I spun round to face him: “What does
that song remind you of?” I asked, grinning in anticipation of an
instant identification of the connection I was making. But he didn't
know. This was odd. Usually our cultural references are in perfect
harmony. He remembers Prize Italiano yoghurts, the lyrics to Shonen
Knife songs, Beebop and Rocksteady
from the Teenage Mutant Hero Turtles, and all sorts of
other totally irrelevant stuff that no one else seems to know but
which has inexplicably woven itself into the fabric of who I am, and
who he is, and how we see ourselves and each other. A sort of faded
90s poncho from Afflecks Palace, patchworked from washed out band t-shirts
and 19 inch wide Joe Bloggs jeans, under which we smugly snuggle
together, marvelling at our infinitely compatible cultural
unconsciouses. I'm sure it's one of the main reasons we continue to
be so amused by each other, even after all these years. So I was
genuinely shocked when he didn't immediately call out “The
Zeebrugge Ferry Disaster!”
“The Zeebrugge Ferry Disaster!” I
exclaimed in a way that made the whole sentence sound like the word
“duh!” He laughed at me for being a weirdo, and, like the good
citizens of the 21st century that we are, we both turned
to our phones and started Googling in earnest.

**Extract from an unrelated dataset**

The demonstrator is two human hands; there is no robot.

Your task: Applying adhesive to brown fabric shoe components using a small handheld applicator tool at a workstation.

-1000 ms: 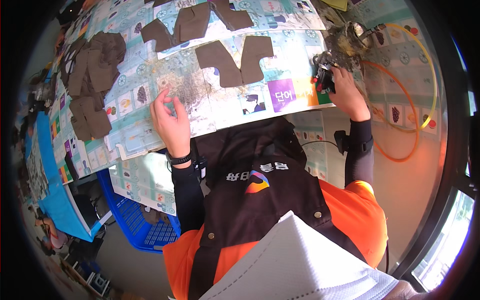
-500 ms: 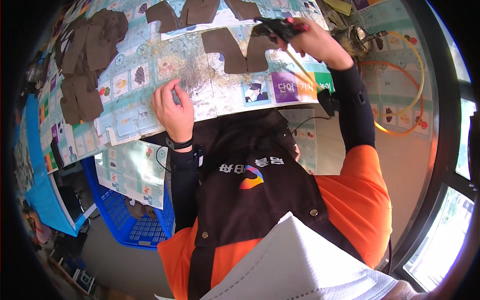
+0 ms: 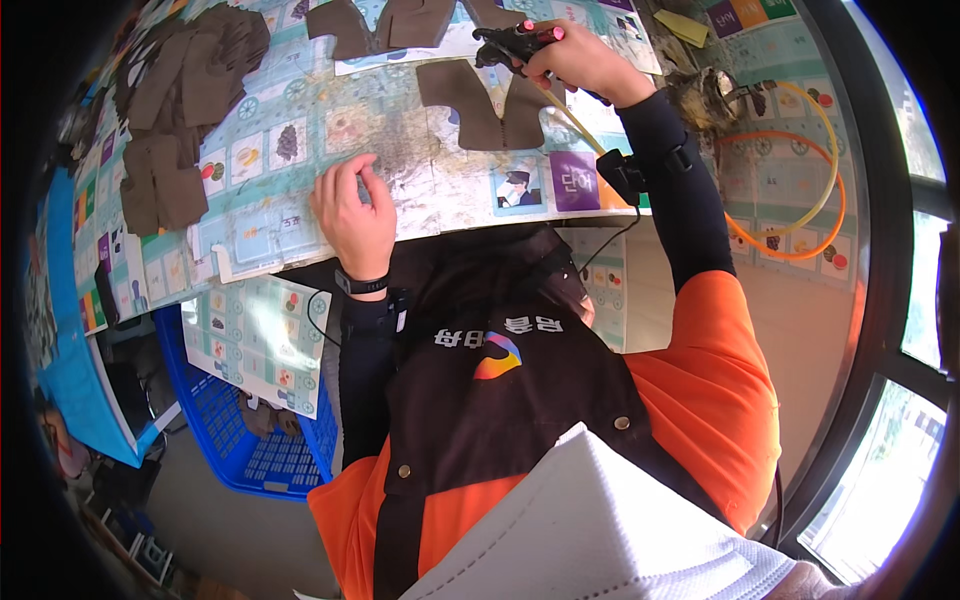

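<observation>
Gripping a spray gun point(image 3: 508, 45) in the right hand point(image 3: 592, 66) above the worktop point(image 3: 425, 185), toward its right edge: black, with pinkish-red ends and a yellow hose point(image 3: 577, 123) trailing from the handle. Holding the left hand point(image 3: 358, 217) loosely open, half curled, at the near edge. Facing a flat, dark brown, V-notched piece point(image 3: 500, 128) on the worktop, nearer the near edge than the gun.

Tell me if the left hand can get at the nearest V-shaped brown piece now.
Probably yes: the left hand seems to hold nothing, and nothing visible stands between it and the V-shaped piece. The right hand and black tool are near its far right side.
</observation>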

We soon found out that He Ain't
Heavy wasn't anything to do with 'Ferry Aid'. The song selected
to represent the Zeebrugge Ferry Disaster was actually a cover, by an
erratically talented cast, of The Beatles' Let It Be. Who
knew?! Google has a cheeky way of taking your treasured
childhood memories and tearing them into a 125 million reasons why
you're totally full of shit. I can't figure out whether it makes me
think of The Truman Show or
Eternal Sunshine of the Spotless Mind...
Either way, I'm beginning to suspect that Jim Carrey might be
installed as some sort of undercover big cheese at Google HQ.
Ferry Aid, Let it Be, 1987
So
anyway, yes, I was wrong. I had misremembered the memorial. The remembrance of things wrong. As you
might imagine, I felt terrible for the victims of Zeebrugge that I'd
got 'their song' wrong (maybe we need Simon Bates to sort out a
political history version of That Show?), so we spent the next 10
minutes soothing my damaged ego by giggling over (thankfully shared)
recollections of 'blue ears' for the Telethon, and trying to remember
whether it was You'll Never Walk Alone
or Ferry Cross the Mersey for
the Hillsborough disaster (to save you Googling, it was in fact Ferry
Cross The Mersey, although,
coincidentally, according to Wikipedia, in recent years some pop
stars did a charity single of a version of He Ain't Heavy
to raise money for the victims of Hillsborough. Circularity, eh?).
Anyway, eventually,
after a few more impromptu renditions, John asked: “so why are
you thinking about [/sapping my will to live by constantly singing]
'He Ain't Heavy, He's My Brother'?” And it dawned on me that
the awful, excruciating, embarrassing truth was that the song had
been in my head since the weekend, when I had met my half siblings –
a brother and a sister - for the first time.
Reader, I was
mortified. How could my subconscious be so desperately uncreative?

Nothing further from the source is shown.